_ASSIGNMENT_: Write out every line of the material exactly as it appears.

_PROVIDED DATA_:
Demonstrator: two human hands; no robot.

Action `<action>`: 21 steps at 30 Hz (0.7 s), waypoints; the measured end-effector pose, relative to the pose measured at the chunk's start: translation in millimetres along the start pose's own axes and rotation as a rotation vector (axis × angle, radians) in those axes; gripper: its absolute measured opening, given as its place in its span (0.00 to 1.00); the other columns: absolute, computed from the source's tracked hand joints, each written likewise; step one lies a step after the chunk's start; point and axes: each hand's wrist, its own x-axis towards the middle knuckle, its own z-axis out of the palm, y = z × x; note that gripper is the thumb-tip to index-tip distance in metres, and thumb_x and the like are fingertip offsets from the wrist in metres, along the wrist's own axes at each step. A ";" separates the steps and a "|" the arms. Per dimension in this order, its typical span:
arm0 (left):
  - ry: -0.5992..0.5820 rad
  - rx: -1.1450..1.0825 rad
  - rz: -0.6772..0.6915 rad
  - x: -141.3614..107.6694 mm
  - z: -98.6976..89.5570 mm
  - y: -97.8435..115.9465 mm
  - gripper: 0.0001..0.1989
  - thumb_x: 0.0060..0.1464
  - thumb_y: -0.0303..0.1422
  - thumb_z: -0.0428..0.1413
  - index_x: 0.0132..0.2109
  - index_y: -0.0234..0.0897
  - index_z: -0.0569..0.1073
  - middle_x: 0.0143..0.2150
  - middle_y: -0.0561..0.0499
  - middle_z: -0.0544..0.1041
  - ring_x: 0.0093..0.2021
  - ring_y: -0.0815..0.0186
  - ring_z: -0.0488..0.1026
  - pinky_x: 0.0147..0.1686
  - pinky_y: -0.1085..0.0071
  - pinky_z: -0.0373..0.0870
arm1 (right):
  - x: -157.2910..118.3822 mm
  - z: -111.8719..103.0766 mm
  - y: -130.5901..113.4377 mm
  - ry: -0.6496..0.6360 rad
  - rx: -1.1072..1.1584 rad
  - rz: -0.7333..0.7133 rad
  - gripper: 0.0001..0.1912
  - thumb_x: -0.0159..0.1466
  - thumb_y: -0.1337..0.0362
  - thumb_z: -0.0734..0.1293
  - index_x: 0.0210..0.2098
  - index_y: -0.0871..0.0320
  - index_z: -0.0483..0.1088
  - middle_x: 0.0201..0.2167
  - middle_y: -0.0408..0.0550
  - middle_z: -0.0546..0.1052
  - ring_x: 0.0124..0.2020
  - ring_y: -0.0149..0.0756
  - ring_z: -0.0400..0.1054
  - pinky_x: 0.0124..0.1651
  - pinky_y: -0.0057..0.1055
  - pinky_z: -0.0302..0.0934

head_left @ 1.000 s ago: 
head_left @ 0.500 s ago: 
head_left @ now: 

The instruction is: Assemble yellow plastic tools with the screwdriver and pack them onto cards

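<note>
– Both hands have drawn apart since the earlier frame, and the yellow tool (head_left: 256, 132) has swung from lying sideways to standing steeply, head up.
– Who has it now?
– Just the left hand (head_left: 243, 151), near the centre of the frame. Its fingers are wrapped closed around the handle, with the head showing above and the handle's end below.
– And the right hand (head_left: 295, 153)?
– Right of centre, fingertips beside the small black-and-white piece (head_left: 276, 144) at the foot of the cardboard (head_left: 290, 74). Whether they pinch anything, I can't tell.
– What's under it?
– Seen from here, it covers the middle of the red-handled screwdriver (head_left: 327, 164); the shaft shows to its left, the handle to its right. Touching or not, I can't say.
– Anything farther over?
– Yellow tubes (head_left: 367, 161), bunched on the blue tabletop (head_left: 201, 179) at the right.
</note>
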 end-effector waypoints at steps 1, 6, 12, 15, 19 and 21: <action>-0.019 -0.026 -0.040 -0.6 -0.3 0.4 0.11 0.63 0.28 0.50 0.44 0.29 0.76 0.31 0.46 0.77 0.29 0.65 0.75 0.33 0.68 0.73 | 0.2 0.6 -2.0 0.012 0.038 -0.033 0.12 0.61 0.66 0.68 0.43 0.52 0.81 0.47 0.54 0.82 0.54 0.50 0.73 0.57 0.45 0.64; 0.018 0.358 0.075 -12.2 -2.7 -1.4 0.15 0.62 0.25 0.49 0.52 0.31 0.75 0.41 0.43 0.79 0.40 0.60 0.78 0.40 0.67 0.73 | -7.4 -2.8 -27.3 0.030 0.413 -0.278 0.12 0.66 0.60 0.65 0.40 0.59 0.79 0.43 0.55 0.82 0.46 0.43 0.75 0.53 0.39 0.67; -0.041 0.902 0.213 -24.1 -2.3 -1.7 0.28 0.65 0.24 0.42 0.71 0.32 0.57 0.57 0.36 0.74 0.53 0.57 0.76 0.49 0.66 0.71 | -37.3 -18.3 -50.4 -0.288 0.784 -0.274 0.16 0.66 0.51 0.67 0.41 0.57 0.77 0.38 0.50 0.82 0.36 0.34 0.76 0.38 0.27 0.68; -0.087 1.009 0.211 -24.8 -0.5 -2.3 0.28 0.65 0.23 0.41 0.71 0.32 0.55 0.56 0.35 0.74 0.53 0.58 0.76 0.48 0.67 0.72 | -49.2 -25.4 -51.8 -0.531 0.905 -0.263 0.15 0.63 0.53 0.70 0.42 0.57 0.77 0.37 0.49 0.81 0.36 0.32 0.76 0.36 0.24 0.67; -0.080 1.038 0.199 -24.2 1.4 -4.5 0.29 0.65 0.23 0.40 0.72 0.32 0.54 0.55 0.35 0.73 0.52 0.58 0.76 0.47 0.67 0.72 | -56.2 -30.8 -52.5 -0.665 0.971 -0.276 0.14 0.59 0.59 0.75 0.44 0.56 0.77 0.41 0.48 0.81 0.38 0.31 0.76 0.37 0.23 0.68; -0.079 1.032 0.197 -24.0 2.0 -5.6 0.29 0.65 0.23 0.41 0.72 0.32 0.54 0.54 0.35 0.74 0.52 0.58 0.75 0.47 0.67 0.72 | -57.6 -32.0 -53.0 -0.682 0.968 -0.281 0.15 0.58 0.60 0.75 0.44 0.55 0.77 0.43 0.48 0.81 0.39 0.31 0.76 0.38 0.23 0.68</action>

_RESPONSE_:
Demonstrator: two human hands; no robot.

Action `<action>`: 21 steps at 30 Hz (0.7 s), waypoints; the measured end-effector pose, relative to the pose measured at the chunk's start: translation in millimetres along the start pose's own axes and rotation as a rotation vector (axis × angle, radians) in those axes; gripper: its absolute measured opening, given as its place in its span (0.00 to 1.00); the other columns: absolute, computed from the source's tracked hand joints, each written likewise; step one lies a step after the chunk's start; point and axes: each hand's wrist, its own x-axis towards the middle knuckle, its own z-axis out of the palm, y = z × x; note that gripper is the thumb-tip to index-tip distance in metres, and thumb_x and the like are fingertip offsets from the wrist in metres, along the wrist's own axes at each step. A ";" separates the steps and a "|" the arms. Per dimension in this order, its typical span:
arm0 (left):
  - ry: -0.5992..0.5820 rad
  - rx: -1.1450..1.0825 rad
  - rz: -0.6772..0.6915 rad
  - x: -141.3614..107.6694 mm
  - z: -98.6976..89.5570 mm
  - y: -97.8435..115.9465 mm
  - gripper: 0.0001..0.1989
  - thumb_x: 0.0060..0.1464
  - thumb_y: -0.0303..0.1422
  - thumb_z: -0.0428..0.1413
  - index_x: 0.0132..0.2109
  - index_y: -0.0234..0.0897
  - index_z: -0.0569..0.1073
  - middle_x: 0.0143..0.2150
  - middle_y: -0.0561..0.0499
  - middle_z: -0.0544..0.1041
  - ring_x: 0.0093..0.2021
  - ring_y: -0.0815..0.0186
  - ring_z: -0.0488..0.1026
  - pinky_x: 0.0147..0.1686
  - pinky_y: -0.1085..0.0071
  - pinky_z: -0.0373..0.0870
arm1 (right):
  - x: -157.2910..118.3822 mm
  - z: -111.8719..103.0766 mm
  - y: -130.5901..113.4377 mm
  - ry: -0.6496..0.6360 rad
  - rx: -1.1072..1.1584 rad
  - rz: -0.7333..0.7133 rad
  - gripper: 0.0001..0.1912
  - thumb_x: -0.0159..0.1466
  - thumb_y: -0.1337..0.0362
  - thumb_z: -0.0734..0.1293
  - index_x: 0.0210..0.2098
  - index_y: -0.0871..0.0320
  - index_z: -0.0483..0.1088
  - middle_x: 0.0201..0.2167
  - middle_y: -0.0408..0.0550
  - middle_z: -0.0546..0.1052
  - ring_x: 0.0124..0.2020
  - ring_y: -0.0149..0.0756
  - ring_z: -0.0400..0.1054
  - pinky_x: 0.0124..0.1651
  - pinky_y: -0.0057..0.1055
  - pinky_z: -0.0302..0.0934

head_left @ 1.000 s ago: 
head_left @ 0.500 s ago: 
head_left @ now: 

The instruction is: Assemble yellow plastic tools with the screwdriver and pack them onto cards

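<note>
– Both hands have drawn apart since the earlier frame, and the yellow tool (head_left: 256, 132) has swung from lying sideways to standing steeply, head up.
– Who has it now?
– Just the left hand (head_left: 243, 151), near the centre of the frame. Its fingers are wrapped closed around the handle, with the head showing above and the handle's end below.
– And the right hand (head_left: 295, 153)?
– Right of centre, fingertips beside the small black-and-white piece (head_left: 276, 144) at the foot of the cardboard (head_left: 290, 74). Whether they pinch anything, I can't tell.
– What's under it?
– Seen from here, it covers the middle of the red-handled screwdriver (head_left: 327, 164); the shaft shows to its left, the handle to its right. Touching or not, I can't say.
– Anything farther over?
– Yellow tubes (head_left: 367, 161), bunched on the blue tabletop (head_left: 201, 179) at the right.
</note>
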 end-effector waypoints at steps 1, 6, 12, 15, 19 and 21: <action>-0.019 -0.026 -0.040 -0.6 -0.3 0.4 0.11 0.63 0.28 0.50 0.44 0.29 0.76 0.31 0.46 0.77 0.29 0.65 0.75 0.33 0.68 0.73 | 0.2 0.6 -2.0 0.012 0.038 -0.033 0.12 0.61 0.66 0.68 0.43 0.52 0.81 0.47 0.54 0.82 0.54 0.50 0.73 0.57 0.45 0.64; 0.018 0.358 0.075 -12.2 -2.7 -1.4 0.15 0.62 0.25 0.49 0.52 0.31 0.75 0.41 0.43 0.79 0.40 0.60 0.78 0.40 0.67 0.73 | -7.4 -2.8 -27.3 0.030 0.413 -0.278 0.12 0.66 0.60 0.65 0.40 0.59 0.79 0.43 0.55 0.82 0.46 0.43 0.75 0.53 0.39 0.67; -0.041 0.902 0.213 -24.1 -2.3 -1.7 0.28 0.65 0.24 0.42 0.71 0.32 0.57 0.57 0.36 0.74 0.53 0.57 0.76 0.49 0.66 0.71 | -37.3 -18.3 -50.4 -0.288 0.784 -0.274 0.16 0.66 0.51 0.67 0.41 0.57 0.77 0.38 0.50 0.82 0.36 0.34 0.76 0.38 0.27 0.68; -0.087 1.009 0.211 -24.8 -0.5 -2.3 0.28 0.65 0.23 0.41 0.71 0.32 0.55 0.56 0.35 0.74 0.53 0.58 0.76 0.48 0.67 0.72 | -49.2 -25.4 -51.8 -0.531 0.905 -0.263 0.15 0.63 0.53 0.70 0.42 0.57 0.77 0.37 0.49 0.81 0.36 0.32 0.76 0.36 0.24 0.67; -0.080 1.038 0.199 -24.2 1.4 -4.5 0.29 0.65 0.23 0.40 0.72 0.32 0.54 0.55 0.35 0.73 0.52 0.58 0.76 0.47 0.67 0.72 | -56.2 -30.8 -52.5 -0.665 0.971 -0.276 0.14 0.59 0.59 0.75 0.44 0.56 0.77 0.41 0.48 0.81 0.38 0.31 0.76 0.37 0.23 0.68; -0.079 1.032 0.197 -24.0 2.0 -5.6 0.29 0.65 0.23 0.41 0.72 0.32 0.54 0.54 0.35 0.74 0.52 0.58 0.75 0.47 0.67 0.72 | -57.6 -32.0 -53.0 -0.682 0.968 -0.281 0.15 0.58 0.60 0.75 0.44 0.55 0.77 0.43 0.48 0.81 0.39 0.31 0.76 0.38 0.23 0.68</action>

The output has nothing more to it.